(Input data)

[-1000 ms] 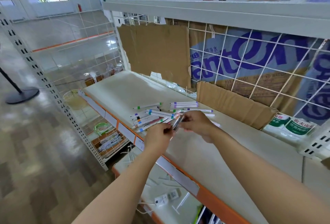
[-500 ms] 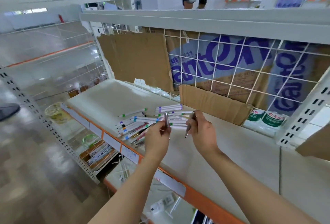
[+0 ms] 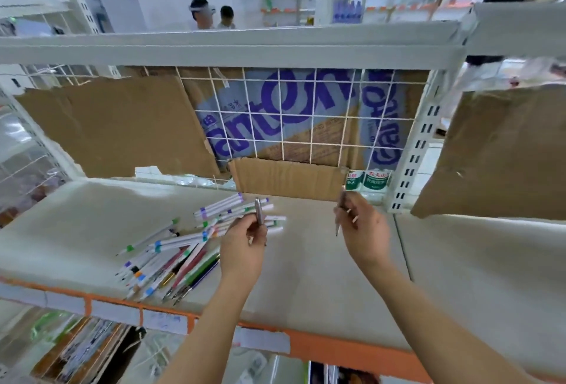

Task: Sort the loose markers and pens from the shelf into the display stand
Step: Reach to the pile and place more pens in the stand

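While loose markers [image 3: 196, 249] are lying on the shelf [image 3: 306, 276], left hand [image 3: 245, 246] is gripping one grey pen [image 3: 258, 215] upright and right hand [image 3: 364, 230] another grey pen [image 3: 340, 215], likely lifted clear for carrying to the stand, which isn't in view.

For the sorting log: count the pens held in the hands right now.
2. One grey pen upright in the left hand; one dark pen in the right hand. The rest lie in the pile.

A single wide-angle view is given from the person's head, aimed forward and slightly down at the shelf [image 3: 306, 276] from close range. Both forearms are seen reaching in from the bottom edge, and the wire grid back [image 3: 306, 126] is faced squarely. Beyond the upper rail, the far store interior is taken in, with lines bowed by the lens.
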The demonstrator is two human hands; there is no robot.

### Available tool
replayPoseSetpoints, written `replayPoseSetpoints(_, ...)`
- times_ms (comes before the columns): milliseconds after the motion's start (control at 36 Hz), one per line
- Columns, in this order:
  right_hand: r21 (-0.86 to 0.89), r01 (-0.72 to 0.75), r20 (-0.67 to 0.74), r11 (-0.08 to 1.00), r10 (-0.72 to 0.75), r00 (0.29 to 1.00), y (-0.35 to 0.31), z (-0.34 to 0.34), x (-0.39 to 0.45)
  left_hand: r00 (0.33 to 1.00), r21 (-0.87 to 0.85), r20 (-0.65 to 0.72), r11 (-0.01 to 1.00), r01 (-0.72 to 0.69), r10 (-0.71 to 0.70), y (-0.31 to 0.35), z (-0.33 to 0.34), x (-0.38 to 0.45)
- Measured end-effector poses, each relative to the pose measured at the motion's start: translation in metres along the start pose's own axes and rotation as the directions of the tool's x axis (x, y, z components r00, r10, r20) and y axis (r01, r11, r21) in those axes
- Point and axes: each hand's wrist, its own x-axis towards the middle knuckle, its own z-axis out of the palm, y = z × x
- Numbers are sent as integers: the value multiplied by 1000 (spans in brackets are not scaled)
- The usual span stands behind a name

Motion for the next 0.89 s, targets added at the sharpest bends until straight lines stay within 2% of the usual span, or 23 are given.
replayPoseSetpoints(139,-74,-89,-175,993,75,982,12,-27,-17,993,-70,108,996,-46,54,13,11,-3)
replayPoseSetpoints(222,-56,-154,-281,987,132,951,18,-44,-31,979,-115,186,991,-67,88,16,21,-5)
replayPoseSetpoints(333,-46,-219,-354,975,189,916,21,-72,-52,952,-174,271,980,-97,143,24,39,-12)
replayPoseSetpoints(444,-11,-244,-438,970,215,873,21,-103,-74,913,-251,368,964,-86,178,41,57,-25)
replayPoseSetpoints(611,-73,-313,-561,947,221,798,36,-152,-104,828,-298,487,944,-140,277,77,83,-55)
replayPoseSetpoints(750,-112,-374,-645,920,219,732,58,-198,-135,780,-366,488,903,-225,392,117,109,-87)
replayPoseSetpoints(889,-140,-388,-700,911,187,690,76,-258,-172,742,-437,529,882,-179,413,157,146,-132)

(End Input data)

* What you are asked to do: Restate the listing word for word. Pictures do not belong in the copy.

* Task answer:
[-1000 ms] 
[-500 ms] 
[+0 ms] 

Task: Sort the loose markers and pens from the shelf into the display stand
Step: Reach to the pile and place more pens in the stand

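While loose markers [image 3: 196, 249] are lying on the shelf [image 3: 306, 276], left hand [image 3: 245, 246] is gripping one grey pen [image 3: 258, 215] upright and right hand [image 3: 364, 230] another grey pen [image 3: 340, 215], likely lifted clear for carrying to the stand, which isn't in view.

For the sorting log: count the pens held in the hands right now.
2. One grey pen upright in the left hand; one dark pen in the right hand. The rest lie in the pile.

A single wide-angle view is given from the person's head, aimed forward and slightly down at the shelf [image 3: 306, 276] from close range. Both forearms are seen reaching in from the bottom edge, and the wire grid back [image 3: 306, 126] is faced squarely. Beyond the upper rail, the far store interior is taken in, with lines bowed by the lens.
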The demonstrator is two human hands; there is no robot.

### Available tool
replayPoseSetpoints, written `replayPoseSetpoints(_, ...)`
- times_ms (comes before the columns): milliseconds after the motion's start (control at 36 Hz), one per line
- Columns, in this order:
  right_hand: r21 (-0.86 to 0.89), r01 (-0.72 to 0.75), r20 (-0.67 to 0.74), r11 (-0.08 to 1.00), r10 (-0.72 to 0.75), r00 (0.29 to 1.00), y (-0.35 to 0.31), z (-0.34 to 0.34), x (-0.39 to 0.45)
  left_hand: r00 (0.33 to 1.00), r21 (-0.87 to 0.85), r20 (-0.65 to 0.72), r11 (-0.01 to 1.00), r01 (-0.72 to 0.69), r10 (-0.71 to 0.70), y (-0.31 to 0.35), z (-0.33 to 0.34), x (-0.38 to 0.45)
- Measured end-effector poses, each relative to the pose measured at the motion's start: translation in metres along the start pose's own axes and rotation as the directions of the tool's x axis (x, y, z components r00, r10, r20) and y axis (r01, r11, r21) in those axes
- Point and axes: each hand's wrist, its own x-axis towards the middle knuckle, its own z-axis out of the palm, y = z × x
- Numbers are sent as integers: the value multiplied by 1000 (spans in brackets are not scaled)
- The usual span stands behind a name

Motion for the next 0.89 s, targets added at the sharpest bends until straight lines stay within 2% of the usual span, or 23 are given.
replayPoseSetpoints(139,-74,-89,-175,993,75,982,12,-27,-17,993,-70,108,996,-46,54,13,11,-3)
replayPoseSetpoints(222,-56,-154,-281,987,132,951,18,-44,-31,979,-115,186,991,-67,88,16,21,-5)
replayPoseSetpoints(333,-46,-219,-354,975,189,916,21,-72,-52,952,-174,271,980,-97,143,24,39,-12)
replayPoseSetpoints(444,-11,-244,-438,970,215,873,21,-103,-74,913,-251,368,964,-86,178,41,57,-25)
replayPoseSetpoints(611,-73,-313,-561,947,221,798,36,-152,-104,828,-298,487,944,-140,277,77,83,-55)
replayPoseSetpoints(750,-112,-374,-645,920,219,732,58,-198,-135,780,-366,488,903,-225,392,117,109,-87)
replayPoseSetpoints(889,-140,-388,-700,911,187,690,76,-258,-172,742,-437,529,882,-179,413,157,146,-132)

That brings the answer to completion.